The Redefinition of Aging in American Surgery
Published online on June 12, 2013
Abstract
Context
Adults aged sixty‐five and over account for a large fraction of all surgeries performed in the United States each year. While historical growth in rates of surgery in this population is commonly attributed to financial incentives and technological innovations, the shifts in thought that underpinned the spread of surgery among the U.S. elderly remain largely unexplored. We examined changing perspectives on aging over time in American surgery through two case studies: the expansion of general surgical procedures among older U.S. adults between 1945 and 1965, and the spread of coronary artery bypass grafting (CABG) among the U.S. elderly between 1975 and 1995.
Methods
For this article, we used close readings of historical journal articles, textbook excerpts, survey reports, and government documents related to surgery and aging.
Findings
Similar perspectives on aging informed the spread of both general surgical procedures among older adults after World War II and CABG in the elderly from the mid‐1970s onward. In each case, surgeons argued against earlier views that surgery was contraindicated in old age using rhetoric that negated the relevance of age to medical decisions.
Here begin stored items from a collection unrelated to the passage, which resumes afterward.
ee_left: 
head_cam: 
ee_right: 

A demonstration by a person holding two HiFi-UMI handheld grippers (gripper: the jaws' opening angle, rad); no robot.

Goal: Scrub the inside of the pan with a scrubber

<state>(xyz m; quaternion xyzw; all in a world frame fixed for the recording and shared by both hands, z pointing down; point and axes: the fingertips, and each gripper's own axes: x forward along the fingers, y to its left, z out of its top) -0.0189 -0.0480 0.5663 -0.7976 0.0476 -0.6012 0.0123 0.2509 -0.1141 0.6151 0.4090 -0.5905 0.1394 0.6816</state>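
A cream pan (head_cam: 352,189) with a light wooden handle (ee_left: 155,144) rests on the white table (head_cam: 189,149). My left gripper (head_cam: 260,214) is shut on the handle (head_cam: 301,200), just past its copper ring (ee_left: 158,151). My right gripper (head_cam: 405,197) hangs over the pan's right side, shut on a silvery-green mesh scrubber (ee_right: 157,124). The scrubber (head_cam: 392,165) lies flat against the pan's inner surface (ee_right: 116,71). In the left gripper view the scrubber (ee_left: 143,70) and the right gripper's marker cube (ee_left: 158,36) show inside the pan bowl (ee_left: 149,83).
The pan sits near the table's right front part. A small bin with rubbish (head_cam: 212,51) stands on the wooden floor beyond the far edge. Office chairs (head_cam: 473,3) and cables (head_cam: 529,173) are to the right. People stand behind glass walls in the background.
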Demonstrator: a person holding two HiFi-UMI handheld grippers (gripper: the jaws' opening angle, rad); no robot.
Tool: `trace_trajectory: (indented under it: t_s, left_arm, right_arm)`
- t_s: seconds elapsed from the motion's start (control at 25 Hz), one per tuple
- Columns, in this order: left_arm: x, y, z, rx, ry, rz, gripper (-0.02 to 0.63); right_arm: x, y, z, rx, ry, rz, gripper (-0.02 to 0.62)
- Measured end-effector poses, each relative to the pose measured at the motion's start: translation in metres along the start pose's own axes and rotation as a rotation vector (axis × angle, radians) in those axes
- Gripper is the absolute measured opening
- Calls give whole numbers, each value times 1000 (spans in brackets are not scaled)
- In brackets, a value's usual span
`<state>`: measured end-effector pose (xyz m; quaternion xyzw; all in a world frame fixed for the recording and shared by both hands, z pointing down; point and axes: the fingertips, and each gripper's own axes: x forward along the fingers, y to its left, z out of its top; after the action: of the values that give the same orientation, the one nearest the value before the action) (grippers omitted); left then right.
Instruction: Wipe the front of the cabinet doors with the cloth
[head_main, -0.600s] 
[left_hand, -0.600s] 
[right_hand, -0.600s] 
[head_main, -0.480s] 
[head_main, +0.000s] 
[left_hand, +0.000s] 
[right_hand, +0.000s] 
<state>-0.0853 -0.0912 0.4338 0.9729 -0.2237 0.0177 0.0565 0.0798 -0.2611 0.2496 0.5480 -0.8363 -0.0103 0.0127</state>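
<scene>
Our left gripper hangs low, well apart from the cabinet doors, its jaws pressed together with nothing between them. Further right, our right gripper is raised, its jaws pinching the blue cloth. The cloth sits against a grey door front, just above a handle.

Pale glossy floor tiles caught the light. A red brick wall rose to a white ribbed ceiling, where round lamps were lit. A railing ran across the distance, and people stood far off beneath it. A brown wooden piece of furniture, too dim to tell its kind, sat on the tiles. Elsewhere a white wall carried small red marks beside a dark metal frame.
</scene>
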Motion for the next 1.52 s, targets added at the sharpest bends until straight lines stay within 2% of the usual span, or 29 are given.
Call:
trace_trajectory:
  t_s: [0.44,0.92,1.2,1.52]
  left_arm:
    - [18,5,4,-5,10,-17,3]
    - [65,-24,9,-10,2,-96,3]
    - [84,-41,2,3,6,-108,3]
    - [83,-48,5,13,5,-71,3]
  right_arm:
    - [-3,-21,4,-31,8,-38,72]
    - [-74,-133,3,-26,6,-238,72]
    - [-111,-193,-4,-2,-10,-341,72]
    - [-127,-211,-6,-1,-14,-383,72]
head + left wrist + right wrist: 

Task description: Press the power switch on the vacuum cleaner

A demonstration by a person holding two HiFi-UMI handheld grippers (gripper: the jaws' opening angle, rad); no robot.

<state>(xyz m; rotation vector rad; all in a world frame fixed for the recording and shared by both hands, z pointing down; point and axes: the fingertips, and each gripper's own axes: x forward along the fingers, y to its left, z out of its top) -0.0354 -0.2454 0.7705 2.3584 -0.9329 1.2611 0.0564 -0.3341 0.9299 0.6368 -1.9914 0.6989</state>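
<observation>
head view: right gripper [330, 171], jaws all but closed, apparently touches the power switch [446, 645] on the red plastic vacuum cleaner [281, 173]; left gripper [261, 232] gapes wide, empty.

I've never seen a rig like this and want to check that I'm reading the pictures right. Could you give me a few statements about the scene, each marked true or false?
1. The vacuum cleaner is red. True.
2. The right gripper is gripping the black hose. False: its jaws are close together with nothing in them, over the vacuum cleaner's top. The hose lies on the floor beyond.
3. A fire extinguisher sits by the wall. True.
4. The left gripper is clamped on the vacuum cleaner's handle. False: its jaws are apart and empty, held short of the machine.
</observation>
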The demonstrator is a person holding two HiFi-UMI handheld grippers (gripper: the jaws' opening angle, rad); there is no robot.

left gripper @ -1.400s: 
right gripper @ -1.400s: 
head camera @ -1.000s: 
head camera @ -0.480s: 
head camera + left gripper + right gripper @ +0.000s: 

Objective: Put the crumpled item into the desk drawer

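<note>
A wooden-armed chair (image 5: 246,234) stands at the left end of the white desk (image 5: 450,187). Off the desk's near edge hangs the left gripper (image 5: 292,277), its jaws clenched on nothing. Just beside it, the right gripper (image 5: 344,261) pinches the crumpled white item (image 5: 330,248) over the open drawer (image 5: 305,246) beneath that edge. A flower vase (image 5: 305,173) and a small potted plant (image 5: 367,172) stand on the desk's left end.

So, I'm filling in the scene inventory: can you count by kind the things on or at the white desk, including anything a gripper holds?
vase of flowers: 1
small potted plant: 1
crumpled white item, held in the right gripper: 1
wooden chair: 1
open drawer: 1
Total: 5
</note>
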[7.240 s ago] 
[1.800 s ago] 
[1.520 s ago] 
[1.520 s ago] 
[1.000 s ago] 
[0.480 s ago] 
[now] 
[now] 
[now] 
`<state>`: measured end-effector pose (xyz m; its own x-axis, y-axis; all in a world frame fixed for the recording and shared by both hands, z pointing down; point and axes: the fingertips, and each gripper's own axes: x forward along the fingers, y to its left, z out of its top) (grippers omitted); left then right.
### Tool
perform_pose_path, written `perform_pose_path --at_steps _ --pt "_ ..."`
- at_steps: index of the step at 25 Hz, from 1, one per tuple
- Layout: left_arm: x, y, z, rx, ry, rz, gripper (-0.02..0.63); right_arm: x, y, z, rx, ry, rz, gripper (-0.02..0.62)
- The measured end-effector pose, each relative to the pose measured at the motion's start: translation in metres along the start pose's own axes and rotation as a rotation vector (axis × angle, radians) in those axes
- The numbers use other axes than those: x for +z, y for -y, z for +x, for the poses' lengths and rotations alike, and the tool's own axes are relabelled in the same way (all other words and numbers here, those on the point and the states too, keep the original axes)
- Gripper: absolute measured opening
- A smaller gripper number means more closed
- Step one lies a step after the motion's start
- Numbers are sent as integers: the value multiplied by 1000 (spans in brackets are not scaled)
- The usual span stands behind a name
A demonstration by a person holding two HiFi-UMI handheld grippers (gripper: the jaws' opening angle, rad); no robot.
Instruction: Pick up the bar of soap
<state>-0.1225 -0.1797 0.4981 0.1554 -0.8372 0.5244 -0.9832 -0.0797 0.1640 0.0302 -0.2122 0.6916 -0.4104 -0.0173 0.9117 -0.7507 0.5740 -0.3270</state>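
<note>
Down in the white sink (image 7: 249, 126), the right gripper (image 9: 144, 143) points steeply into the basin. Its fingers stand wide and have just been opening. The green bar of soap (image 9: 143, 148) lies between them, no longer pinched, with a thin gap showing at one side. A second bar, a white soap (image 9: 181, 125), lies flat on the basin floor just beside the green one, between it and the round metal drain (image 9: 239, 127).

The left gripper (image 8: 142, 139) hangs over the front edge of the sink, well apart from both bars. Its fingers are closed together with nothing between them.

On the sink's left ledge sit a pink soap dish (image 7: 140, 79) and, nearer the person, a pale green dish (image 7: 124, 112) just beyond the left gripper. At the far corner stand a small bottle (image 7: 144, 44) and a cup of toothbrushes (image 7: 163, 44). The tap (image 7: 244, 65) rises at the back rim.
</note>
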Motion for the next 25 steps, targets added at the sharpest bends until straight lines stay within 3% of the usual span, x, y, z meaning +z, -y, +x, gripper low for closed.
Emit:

Furthermore, surgeons elevated other types of information—such as the presence or absence of chronic diseases—to supplant age as an explanation for the high operative mortality rates seen among older patients. By stressing the modifiability of operative risk in the elderly, surgeons’ arguments positioned old age itself as a new surgical “frontier.”
Conclusions
Surgeons’ arguments for the expansion of surgery among the U.S. elderly over time worked to negate the relevance of age to medical decisions and to portray the wider use of surgery in the elderly as uniformly beneficial. While potentially promoting broader access to surgical care, such perspectives may also have contributed to ongoing health policy challenges by normalizing surgery at any stage in the life‐course, with implications for current patterns of surgical utilization and medical spending.